If your child becomes ill onboard, no worries. Just head for the infirmary. At one point during our cruise, Casey was in such distress that I took him to see the ship's doctor.
We only waited about 15 minutes to see the doctor who was kind and gentle.
The doctor diagnosed a double ear infection and prescribed an antibiotic, which was available onboard from the ship's pharmacy.
Fortunately, soon Casey was back to normal.... and enjoying time aboard (well, as much as any 15-month-old can -- in between the usual toddler tantrums).
(At right, Joe holds Casey up to touch a cute hanging monkey towel animal created by our cabin steward.*) Other endearing towel animals were created nightly during the cruise -- and our kids loved them.
As for shore excursions with the kids, I highly recommend booking simple beach days.
We did and it was definitely the way to go.
(Shown at left, Casey enjoyed the beach and, shown below, the entire Dinnigan family frolicked in calm, warm waters.*)
During the St.

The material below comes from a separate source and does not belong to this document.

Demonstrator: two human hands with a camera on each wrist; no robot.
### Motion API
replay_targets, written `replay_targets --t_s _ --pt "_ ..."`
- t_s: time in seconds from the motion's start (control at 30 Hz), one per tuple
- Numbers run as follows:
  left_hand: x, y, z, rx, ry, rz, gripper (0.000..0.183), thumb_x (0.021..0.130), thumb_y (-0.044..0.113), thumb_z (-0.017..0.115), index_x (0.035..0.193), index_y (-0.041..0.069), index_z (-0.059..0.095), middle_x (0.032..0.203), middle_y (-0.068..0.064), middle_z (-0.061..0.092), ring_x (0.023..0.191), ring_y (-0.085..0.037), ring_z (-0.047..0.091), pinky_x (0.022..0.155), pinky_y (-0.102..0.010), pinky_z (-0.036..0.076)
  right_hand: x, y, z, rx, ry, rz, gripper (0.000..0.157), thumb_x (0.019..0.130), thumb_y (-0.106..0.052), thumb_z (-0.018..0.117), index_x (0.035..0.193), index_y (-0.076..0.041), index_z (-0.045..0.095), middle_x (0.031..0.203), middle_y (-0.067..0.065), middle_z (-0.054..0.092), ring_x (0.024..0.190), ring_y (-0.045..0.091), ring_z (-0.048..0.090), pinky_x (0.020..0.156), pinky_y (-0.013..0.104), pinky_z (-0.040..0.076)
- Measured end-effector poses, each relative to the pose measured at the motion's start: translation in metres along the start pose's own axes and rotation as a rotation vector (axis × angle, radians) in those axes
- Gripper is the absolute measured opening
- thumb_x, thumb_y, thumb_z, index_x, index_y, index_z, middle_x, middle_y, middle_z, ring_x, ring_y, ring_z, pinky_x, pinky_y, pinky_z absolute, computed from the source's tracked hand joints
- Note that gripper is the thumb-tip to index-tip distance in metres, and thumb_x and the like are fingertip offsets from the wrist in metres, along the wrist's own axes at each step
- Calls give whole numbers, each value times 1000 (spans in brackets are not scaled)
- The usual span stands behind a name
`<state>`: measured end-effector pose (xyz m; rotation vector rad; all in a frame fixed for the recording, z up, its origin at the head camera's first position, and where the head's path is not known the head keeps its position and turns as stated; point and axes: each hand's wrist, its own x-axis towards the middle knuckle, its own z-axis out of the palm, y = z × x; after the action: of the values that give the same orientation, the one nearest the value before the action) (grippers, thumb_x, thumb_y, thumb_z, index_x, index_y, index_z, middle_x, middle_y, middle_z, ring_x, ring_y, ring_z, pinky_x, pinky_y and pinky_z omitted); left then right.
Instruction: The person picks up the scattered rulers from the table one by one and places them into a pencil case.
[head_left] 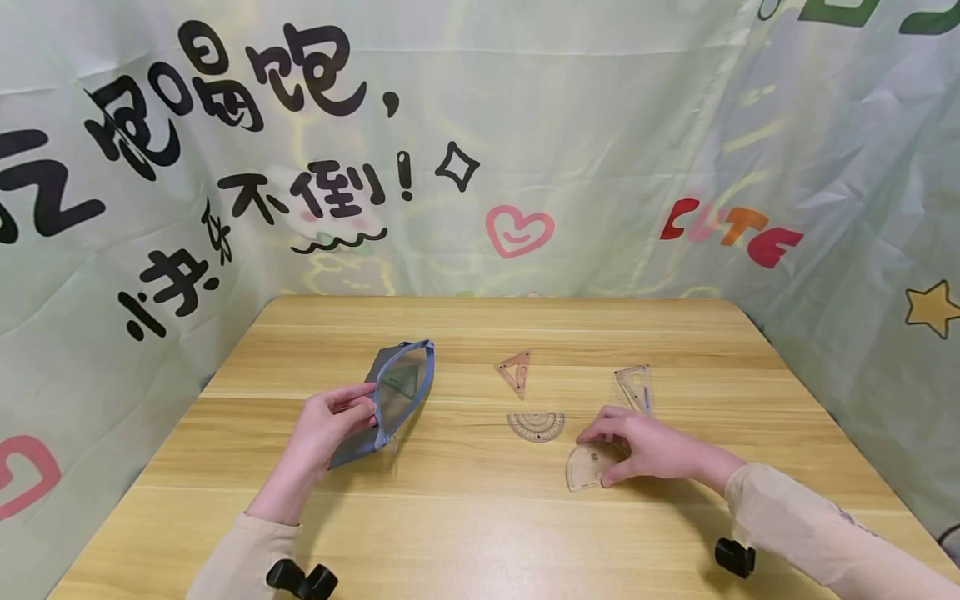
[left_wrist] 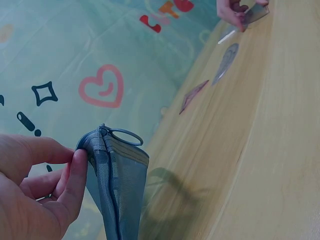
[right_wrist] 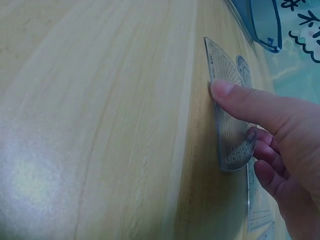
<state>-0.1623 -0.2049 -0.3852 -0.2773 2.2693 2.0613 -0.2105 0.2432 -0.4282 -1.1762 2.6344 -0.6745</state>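
Observation:
My left hand (head_left: 333, 421) pinches the rim of a blue-grey zippered pouch (head_left: 356, 446), whose mouth gapes toward the right in the head view. A dark green triangular shape (head_left: 402, 381) shows within the pouch's opening. In the left wrist view, thumb and finger hold the pouch's edge beside the zipper pull (left_wrist: 127, 136). My right hand (head_left: 645, 442) grips a clear protractor (right_wrist: 230, 125) between thumb and fingers, tilted over the table in the right wrist view. A second clear protractor (head_left: 536, 426) lies to its left. Behind the right hand is a clear set square (head_left: 636, 385), partly hidden.
A small pink set square (head_left: 514, 372) lies on the wooden table (head_left: 465, 517) between the pouch and the clear set square. Printed fabric (head_left: 600, 125) hangs behind the table and along both sides.

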Motion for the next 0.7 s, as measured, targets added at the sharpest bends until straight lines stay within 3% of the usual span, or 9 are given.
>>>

Thomas port call, our beach shore excursion departed at 12:30 p.m. It was priced at $59 for adults, and $55 for children.
We rode in an open-air taxi bus to Coral World, an aquarium built into the landscape.

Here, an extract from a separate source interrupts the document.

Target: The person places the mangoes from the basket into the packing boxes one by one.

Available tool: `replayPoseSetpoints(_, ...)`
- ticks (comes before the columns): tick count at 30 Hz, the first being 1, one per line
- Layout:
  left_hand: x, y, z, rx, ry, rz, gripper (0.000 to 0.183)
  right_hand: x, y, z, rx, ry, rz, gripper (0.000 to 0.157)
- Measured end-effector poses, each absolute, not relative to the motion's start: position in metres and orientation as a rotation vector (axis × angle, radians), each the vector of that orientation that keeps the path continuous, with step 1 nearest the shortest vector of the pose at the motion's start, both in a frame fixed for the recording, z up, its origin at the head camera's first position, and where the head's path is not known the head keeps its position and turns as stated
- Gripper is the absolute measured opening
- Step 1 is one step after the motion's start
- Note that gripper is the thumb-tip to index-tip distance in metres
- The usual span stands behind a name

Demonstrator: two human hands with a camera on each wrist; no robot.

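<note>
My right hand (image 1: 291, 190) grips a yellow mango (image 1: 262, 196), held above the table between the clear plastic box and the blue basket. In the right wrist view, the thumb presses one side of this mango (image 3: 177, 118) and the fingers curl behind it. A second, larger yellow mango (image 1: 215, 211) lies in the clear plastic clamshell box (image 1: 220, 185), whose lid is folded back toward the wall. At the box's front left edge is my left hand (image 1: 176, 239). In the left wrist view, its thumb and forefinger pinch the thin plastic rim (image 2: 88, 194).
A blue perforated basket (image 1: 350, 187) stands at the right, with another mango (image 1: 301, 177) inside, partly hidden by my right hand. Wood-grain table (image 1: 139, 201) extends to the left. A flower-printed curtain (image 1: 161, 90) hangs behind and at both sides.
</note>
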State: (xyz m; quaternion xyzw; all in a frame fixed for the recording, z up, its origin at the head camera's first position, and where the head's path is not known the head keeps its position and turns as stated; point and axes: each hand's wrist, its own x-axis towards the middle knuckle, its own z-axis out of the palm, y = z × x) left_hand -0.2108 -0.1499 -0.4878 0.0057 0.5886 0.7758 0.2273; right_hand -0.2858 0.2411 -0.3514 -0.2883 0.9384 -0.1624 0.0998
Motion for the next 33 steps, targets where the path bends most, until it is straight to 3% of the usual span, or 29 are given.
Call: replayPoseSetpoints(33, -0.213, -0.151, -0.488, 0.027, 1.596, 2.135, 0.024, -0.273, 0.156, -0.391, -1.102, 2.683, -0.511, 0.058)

My husband Joe fed the stingrays, and we walked around an underwater observatory.
Then we headed to Magen’s Bay Beach, which was spectacular.
If there's a reason why people come to the Caribbean, this beach is it.
Jack snorkeled while Casey floated around in his tube (shown at left*). Joe and I just relaxed in the turquoise paradise.
On Tortola, British Virgin Islands, we met our guide pierside for our shore excursion to Long Bay Beach Resort.
I would have loved to do the Baths at Virgin Gorda but it was not appropriate for the kids.
The beach at the Long Bay Beach Resort was so picturesque, but the water was also very rocky. If you go, you'll need to wear shoes in the water.
Pelicans were everywhere diving for fish. What a sight for a New Yorker to behold!
We really had a wonderful morning here. This beach-focused shore trip, which offers the flexibility families with little ones need, was priced at $79 per person including lunch.
Tips for Families
Overall, we loved this Carnival cruise. (At right, Joe, Casey and Jack are ready to roll for a day of cruising fun.*
That said, it's probably best for couples traveling on their own (without other relatives or friends along to spell parents from time to time) to wait until a baby is 2 to cruise. That way, couples will get some time alone.
My son Jack clearly enjoyed the excellent Camp Carnival program and I'm sure Casey will when he's able to participate -- in just another six months or so! But on this trip, I spent a lot of time walking the ship and jogging track with Casey in the stroller.
Other tips? When traveling with children on a cruise, definitely pack toys, games and books for the cabin and dining room.
We also brought along a portable DVD player with movies and games, which proved helpful in entertaining the kids in our cabin.
I also traveled with a new backpack designed specifically for families. It proved invaluable for lugging the kids' stuff both to the top pool deck and the beach.
(At left, Jack grabs something from the backpack.*)
Editor's note: You'll soon be able to check out Lizz's review of that family backpack product on our Travel Tips and Gadgets page; it will be loaded by June 23.
Also you might -- as we did -- take along a bottle of juice and bottled water for the cabin. And don't leave home without disposable sippy cups.
And children don't stay kids long, so take time to cherish the special moments.
In our case, we immensely enjoyed formal night. It was fun to dress the boys up in tuxedos and have our family portraits taken. (see our family at right.*)
We would not otherwise have had this opportunity. We were beaming with pride as everyone onboard stopped us to compliment the kids.
All too soon our Carnival Miracle cruise was over. When it was time to disembark, Jack’s final words summed up the cruise: “Mommy, can the ship be our home?”
Don't I wish?! Now that truly would be a miracle.
Editor's Note: Through fall, Carnival Miracle is sailing on seasonal eight-day Caribbean cruises from New York. But starting Oct. 22 it will reposition to Port Everglades (Greater Fort Lauderdale) for Caribbean sailings.